▸ **Brief**
If a line in the listing below includes the word "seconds", pick it out.

══════════════════════════════

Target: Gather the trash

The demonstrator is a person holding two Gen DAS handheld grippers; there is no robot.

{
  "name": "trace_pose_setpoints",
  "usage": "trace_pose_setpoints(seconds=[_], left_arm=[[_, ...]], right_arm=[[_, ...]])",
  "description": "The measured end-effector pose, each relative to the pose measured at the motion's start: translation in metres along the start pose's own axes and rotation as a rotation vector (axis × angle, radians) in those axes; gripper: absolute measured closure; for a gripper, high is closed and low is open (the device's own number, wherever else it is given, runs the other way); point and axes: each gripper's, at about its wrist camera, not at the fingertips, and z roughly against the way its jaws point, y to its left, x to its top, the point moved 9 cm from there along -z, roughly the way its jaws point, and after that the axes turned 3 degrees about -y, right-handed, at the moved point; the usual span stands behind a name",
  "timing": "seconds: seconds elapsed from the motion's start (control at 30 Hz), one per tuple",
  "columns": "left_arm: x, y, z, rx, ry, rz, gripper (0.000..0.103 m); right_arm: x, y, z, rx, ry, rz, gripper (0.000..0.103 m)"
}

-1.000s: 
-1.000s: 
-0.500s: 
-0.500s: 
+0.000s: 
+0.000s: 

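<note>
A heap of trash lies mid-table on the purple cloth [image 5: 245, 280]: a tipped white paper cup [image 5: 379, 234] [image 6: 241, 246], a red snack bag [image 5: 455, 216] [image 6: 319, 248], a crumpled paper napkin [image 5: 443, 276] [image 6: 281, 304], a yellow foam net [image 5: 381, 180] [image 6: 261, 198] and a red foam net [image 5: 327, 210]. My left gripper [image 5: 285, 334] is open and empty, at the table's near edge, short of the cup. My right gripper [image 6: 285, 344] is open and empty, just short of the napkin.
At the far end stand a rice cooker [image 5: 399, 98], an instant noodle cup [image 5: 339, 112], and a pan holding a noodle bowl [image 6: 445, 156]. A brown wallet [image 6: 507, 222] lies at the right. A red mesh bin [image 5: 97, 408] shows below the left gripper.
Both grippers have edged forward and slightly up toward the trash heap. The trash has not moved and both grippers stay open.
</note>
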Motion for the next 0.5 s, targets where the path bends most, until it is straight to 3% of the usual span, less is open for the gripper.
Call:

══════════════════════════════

▸ **Answer area**
  "usage": "trace_pose_setpoints(seconds=[_], left_arm=[[_, ...]], right_arm=[[_, ...]])",
  "timing": "seconds: seconds elapsed from the motion's start (control at 30 Hz), one per tuple",

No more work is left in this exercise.